Генерал башлычок свой развернул. Подходит.
– Имею, говорит, честь отрекомендоваться – военный генерал Петр Петрович Танана. Давеча сидел в первом ряду кресел и видел всю подноготную. Я, военный генерал, восхищен и очарован. Ваша любовь, мои же деньги – не желаете ли проехаться на Кавказ? Нужно жить да радоваться. Развязывай, брат Дидюлин, корзину.
У циркачки руки трясутся.
– Ах, ах, отвечает, мерси, генерал, не тревожьтесь беспокоиться. Не могу я так – раз, раз, по-воробьиному, решиться на такое щепетильное дело. Я очень порядочная и за такие слова могу враз выгнать человека из помещения.
Генерал встает.
– Нету, говорит, не выгоняйте, умоляю вас. Я военный генерал Петр Петрович Танана, и всякие обиды и в особенности оскорбления действием мне невозможно перенести.
– Ах, ах, – говорит циркачка, – извиняюсь, генерал, я не хотела вас обидеть.
– Ну-с, – говорит генерал, – это ничего. Сердце у меня нежное и характер кроткий. Беги, брат Дидюлин, в полпивную, неси полдюжины пива. Нужно жить да радоваться.
Побежал Дидюлин в полпивную, возвращается – сидят у зеркала генерал с циркачкой, будто новобрачные.
4
Вскоре после того они и поехали.
Кисловодск. Высшее человеческое парение.
Вот генерал циркачке и говорит:
– Ну, машер, машер, приехали. Вот взгляните. Кисловодск.
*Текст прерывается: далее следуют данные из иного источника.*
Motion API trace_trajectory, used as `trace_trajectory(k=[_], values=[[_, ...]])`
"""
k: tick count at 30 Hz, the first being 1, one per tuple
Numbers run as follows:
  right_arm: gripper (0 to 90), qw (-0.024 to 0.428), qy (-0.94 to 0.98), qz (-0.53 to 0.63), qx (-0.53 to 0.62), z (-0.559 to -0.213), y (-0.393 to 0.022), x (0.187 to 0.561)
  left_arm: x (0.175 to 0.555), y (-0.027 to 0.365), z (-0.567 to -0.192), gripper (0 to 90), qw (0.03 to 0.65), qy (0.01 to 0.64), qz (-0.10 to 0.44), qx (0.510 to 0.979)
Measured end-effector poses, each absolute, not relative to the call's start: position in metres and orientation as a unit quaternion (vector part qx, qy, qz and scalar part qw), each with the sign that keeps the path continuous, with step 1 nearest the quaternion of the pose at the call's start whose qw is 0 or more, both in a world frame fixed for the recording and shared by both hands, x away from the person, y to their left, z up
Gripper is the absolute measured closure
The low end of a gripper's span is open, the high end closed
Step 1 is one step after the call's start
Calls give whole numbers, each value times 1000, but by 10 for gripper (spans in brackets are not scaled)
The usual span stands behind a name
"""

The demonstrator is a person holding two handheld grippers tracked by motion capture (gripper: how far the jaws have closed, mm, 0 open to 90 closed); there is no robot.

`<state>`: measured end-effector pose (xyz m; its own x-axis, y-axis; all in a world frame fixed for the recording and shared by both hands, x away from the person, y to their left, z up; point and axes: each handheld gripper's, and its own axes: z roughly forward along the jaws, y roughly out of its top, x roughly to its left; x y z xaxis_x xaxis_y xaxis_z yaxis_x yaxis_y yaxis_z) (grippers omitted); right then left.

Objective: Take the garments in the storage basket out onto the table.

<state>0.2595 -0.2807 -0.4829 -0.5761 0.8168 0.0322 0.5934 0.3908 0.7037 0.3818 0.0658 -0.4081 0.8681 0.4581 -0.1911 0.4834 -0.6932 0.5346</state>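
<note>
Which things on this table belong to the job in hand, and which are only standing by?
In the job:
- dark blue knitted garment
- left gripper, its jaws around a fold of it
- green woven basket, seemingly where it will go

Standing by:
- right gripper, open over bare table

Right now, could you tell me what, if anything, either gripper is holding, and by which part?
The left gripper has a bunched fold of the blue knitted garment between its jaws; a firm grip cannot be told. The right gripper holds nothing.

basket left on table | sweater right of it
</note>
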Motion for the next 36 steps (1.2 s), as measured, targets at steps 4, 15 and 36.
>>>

Кругом восхитительные места, кавказская природа, а это курсовые ходят.
А циркачка:
– Ну, говорит, и пущай себе ходят. В этом ничего нет удивительного. Давайте лучше квартиру снимать.
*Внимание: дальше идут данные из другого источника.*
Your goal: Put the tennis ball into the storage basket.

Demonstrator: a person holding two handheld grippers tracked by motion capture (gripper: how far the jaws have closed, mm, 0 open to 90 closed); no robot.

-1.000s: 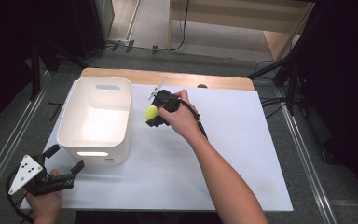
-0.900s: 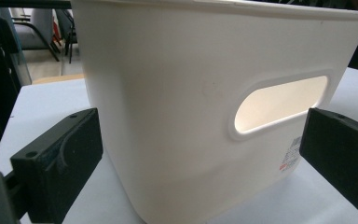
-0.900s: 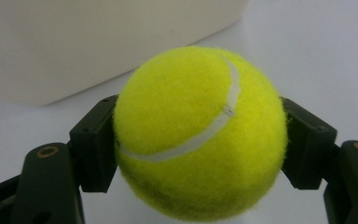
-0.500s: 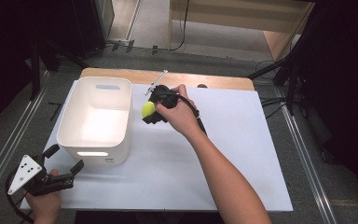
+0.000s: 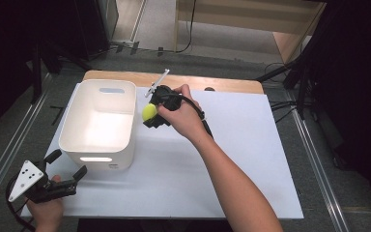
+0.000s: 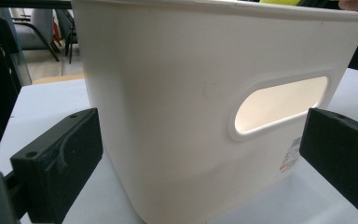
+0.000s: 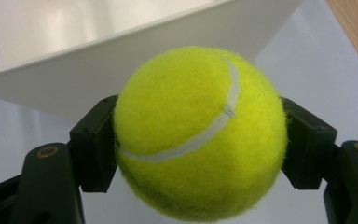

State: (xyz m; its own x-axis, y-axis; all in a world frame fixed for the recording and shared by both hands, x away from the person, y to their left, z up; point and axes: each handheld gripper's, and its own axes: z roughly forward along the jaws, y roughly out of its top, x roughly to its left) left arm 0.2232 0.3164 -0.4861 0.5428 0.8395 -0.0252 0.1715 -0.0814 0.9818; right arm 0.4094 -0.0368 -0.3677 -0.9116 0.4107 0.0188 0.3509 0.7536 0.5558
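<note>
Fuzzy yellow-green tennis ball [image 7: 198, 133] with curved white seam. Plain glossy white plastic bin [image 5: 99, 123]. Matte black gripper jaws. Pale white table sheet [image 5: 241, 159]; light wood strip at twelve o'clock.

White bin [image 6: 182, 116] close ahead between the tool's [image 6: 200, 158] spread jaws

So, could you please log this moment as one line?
right gripper: shut on tennis ball | beside white bin | left gripper: open

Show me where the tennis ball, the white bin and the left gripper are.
tennis ball [image 7: 198, 133]: right gripper view, on its felt front.
white bin [image 5: 128, 130]: high view, on its right wall.
left gripper [image 5: 66, 170]: high view, midway between its fingertips.
</note>
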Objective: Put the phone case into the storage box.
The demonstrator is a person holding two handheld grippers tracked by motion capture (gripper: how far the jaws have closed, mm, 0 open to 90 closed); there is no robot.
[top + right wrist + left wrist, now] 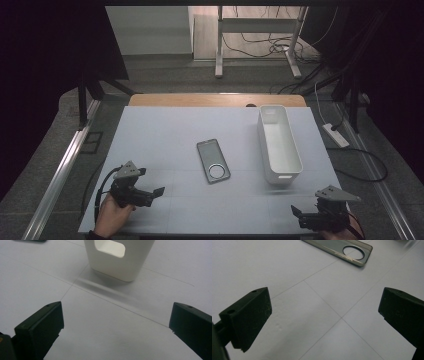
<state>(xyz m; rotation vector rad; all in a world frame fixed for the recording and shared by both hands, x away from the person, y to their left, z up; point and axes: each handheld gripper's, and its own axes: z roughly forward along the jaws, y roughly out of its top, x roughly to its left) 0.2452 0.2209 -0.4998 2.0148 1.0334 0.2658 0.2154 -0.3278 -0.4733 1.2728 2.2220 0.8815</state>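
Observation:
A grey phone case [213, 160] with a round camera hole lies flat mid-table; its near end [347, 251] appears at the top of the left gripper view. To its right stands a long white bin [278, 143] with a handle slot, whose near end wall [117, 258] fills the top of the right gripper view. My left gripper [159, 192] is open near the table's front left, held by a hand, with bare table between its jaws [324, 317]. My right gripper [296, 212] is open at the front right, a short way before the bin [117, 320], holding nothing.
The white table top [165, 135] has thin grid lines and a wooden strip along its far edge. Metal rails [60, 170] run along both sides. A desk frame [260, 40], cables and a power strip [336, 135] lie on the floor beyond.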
Снял генерал квартиру, а циркачка через улицу комнату. Живут.
Только замечает генерал: дама мамзель Зюзиль по этим местам не слишком шикарная, даже вовсе не шикарная. Одним словом, стерва.
Генерал, например, с ней под ручку идет, а в публике смех. Тут кругом высшее общество, а она гогочет и ногами вскидывает.
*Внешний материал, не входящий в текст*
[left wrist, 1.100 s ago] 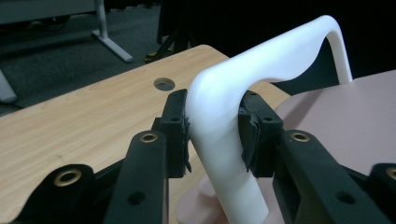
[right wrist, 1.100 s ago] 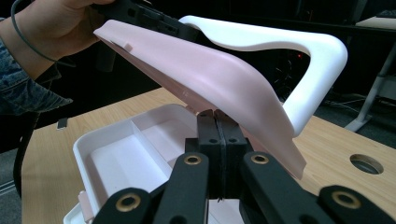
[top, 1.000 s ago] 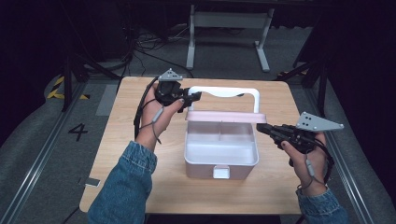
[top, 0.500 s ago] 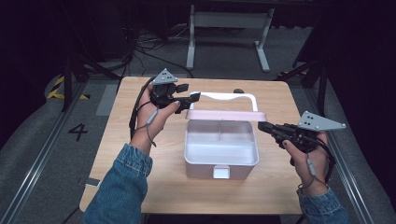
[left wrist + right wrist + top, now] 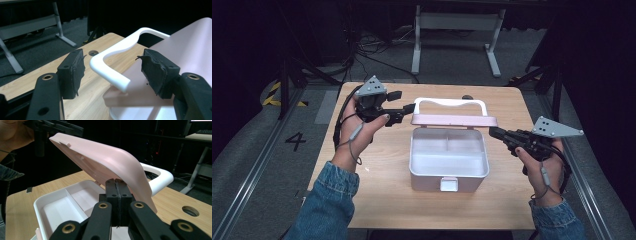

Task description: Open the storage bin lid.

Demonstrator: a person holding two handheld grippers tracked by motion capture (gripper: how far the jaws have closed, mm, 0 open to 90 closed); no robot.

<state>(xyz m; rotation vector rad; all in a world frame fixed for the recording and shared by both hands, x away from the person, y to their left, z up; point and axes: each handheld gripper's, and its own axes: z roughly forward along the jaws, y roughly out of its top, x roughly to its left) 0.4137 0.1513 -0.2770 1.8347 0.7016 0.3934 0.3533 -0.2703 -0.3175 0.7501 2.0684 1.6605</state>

Вот генерал Дидюлину и говорит:
– Ну, говорит, брат Дидюлин, я военный генерал Петр Петрович Танана, а мне с циркачкой вместо веселья одно лишь оскорбление выходит. Тут кругом высшее общество, а она, дура такая, бисерный подзатыльник носит, гогочет и обнажается.
Дидюлин ему и советует:
– А вы, говорит, гоните ее, и разговор весь.
Вот генерал и согласился.
Приходит циркачка на другой день, а Дидюлин:
– Пущать, говорит, не велено. Иди, говорит.
– Как же, говорит, не велено? Если генерал от меня в полном восхищении.
– Ну, – говорит Дидюлин, – это вам как угодно. Приказано гнать в шею.
Как услышала циркачка такие слова – затряслась. Визжит в три горла. Даже соседи заинтересовались.
– Кто это, спрашивают, визжит в три горла?
А циркачка:
– Передайте, кричит, генералу, что я ему, курицыну сыну, за такое нахальство голову вырву при первой встрече.
Покричала еще циркачка и ушла.
А очень тут испугался генерал. В комнате у себя заперся, шторку опустил.
– Ну, говорит, брат Дидюлин, вонючий случай. Дама она настойчивая, что сказала – сделает. А если сделает, мне помереть придется. Мне, военному генералу, невозможно перенести оскорбления. Лучше, говорит, я из комнаты никуда не выйду. А ты ко мне никого не впускай и дверь на цепке держи.